Records excerpted from a collection:
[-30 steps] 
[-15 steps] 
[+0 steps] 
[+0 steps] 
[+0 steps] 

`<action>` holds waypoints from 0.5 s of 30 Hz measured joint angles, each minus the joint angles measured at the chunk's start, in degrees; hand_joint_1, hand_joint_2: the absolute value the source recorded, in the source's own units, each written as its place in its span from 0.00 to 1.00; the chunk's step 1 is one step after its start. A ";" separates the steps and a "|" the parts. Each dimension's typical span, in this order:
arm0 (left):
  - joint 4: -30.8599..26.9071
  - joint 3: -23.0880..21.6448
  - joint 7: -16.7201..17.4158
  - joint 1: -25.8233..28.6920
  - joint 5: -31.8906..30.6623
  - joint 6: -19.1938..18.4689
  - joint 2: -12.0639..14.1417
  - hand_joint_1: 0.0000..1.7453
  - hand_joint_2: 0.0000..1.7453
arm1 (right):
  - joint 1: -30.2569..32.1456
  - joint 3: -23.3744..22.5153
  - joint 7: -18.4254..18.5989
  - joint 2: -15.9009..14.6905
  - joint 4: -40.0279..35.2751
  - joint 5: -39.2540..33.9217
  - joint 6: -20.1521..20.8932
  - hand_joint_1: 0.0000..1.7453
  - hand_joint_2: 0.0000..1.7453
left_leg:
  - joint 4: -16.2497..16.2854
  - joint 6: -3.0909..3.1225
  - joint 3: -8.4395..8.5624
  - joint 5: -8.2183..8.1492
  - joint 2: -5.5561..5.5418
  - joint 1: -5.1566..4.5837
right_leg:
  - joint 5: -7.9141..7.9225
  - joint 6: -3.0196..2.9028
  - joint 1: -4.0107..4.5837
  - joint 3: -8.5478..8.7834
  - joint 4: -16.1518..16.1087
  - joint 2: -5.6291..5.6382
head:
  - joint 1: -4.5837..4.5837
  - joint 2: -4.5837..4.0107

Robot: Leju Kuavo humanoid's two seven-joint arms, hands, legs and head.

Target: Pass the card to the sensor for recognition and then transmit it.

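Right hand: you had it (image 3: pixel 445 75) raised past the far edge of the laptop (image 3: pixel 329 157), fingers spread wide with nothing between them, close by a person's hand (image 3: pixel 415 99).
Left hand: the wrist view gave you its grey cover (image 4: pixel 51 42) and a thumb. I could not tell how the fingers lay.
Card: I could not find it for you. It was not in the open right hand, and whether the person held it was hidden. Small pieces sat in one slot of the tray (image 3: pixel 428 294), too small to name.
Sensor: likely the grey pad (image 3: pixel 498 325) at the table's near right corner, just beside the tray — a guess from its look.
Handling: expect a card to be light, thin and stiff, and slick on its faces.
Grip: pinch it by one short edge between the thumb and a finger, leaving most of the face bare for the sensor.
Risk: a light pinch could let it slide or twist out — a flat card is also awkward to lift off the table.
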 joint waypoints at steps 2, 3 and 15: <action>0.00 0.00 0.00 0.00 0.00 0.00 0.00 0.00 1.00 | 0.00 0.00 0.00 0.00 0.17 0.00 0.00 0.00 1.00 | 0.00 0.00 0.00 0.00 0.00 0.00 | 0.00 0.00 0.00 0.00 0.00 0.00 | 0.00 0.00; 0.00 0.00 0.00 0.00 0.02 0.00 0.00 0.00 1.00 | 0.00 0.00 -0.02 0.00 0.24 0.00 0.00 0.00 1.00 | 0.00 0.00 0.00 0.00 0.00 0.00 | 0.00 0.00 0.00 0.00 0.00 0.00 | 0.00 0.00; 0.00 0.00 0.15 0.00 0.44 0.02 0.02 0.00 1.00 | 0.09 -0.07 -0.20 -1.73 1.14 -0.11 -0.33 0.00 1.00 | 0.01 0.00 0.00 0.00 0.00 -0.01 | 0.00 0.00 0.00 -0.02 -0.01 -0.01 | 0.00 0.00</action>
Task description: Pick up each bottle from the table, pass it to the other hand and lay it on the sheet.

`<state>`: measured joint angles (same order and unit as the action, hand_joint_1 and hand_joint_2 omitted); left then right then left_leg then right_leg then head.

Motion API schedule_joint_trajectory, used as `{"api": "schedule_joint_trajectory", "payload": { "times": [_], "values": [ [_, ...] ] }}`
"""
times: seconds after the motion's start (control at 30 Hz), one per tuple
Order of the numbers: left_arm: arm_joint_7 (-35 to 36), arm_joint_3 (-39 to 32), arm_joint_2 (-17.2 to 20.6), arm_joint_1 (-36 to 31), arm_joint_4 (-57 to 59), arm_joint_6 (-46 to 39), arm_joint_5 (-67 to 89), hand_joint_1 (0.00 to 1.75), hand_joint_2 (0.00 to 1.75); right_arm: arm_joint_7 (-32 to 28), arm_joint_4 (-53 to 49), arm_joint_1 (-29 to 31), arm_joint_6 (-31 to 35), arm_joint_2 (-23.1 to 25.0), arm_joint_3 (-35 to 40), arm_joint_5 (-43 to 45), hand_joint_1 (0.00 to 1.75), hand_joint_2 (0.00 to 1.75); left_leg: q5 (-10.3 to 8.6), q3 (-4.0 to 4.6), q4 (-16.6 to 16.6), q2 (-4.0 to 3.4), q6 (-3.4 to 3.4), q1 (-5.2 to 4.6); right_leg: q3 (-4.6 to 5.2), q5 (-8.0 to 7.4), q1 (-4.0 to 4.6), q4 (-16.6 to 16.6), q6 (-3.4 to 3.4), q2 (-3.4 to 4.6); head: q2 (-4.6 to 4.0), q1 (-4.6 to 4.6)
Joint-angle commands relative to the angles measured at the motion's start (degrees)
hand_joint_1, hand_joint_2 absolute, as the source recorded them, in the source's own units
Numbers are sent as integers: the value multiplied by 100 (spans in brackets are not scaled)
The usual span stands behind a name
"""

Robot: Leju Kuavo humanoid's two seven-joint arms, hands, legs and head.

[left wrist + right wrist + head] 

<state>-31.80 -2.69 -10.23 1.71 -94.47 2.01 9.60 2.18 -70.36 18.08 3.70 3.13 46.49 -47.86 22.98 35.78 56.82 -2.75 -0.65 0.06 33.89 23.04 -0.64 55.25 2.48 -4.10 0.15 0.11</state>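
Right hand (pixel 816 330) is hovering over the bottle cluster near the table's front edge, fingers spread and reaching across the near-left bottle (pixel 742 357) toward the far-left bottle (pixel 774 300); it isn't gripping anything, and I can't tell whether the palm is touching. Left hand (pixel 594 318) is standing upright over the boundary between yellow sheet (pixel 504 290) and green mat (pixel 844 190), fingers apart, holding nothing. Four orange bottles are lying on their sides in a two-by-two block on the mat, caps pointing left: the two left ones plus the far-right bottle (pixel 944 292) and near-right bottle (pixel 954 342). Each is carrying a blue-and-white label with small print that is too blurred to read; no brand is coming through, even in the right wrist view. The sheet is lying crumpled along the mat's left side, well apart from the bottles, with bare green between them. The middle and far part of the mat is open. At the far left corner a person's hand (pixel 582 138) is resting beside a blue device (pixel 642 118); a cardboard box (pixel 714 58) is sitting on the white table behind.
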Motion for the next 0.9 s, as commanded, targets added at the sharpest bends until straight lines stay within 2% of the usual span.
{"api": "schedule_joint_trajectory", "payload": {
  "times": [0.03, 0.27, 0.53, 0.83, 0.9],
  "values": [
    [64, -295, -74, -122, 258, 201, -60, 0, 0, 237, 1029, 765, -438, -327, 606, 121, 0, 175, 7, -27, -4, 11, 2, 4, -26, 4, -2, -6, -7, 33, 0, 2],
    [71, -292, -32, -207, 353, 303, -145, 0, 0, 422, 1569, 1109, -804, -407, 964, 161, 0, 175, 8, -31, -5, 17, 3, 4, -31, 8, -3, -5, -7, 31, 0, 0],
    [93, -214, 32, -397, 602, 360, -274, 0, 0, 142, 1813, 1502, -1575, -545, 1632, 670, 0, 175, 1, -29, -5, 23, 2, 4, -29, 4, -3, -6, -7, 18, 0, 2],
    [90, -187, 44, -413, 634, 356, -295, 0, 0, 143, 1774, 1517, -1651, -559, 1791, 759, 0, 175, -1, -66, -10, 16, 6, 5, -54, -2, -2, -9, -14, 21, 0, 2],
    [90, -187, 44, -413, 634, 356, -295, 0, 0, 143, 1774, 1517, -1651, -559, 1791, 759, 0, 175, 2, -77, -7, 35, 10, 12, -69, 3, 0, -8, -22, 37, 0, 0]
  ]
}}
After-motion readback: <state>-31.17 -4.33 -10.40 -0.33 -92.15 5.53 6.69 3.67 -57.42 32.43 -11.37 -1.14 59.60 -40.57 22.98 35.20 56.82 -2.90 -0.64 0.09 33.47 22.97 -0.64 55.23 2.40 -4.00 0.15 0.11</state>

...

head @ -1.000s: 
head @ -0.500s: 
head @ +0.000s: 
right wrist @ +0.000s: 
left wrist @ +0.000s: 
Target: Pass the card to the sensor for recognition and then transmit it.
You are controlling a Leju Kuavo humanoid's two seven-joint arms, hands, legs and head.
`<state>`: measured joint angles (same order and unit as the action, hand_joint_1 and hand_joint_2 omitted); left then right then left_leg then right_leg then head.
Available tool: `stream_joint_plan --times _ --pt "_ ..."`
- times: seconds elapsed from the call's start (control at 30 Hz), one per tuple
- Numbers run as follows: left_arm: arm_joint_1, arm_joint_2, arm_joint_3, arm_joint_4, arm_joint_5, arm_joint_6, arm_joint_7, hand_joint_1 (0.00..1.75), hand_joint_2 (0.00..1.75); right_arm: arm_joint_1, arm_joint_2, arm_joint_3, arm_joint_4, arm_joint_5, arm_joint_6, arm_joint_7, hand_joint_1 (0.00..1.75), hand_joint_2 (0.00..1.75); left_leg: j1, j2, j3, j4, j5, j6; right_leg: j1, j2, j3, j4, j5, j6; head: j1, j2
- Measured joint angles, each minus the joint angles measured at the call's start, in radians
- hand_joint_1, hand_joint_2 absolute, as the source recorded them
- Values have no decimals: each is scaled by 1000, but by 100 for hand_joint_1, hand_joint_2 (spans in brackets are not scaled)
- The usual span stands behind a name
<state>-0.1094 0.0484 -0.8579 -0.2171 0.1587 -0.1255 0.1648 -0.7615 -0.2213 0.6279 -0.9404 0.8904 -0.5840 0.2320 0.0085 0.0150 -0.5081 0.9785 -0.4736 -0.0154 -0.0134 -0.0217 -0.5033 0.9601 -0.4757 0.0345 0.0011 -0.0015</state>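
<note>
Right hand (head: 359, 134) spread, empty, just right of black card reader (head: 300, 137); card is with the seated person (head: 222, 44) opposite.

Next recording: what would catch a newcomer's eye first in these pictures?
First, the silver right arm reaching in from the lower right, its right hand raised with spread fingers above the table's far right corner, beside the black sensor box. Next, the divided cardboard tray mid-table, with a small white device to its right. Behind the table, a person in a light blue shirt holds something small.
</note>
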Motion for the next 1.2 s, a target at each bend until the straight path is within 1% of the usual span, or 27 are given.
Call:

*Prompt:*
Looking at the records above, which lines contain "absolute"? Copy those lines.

*Final answer:*
`<action>` holds waypoints from 0.5 s of 30 Hz measured joint angles, each minus the joint angles measured at the chunk's start, in degrees; hand_joint_1, hand_joint_2: the absolute value the source recorded, in the source's own units, each written as its place in its span from 0.00 to 1.00; the chunk's step 1 is one step after its start. A ";" separates the steps and a "|" the parts. Each dimension's typical span, in this order:
hand_joint_1, hand_joint_2 absolute, as the source recorded them, in the source's own units
- hand_joint_1, hand_joint_2 absolute, as the source recorded them

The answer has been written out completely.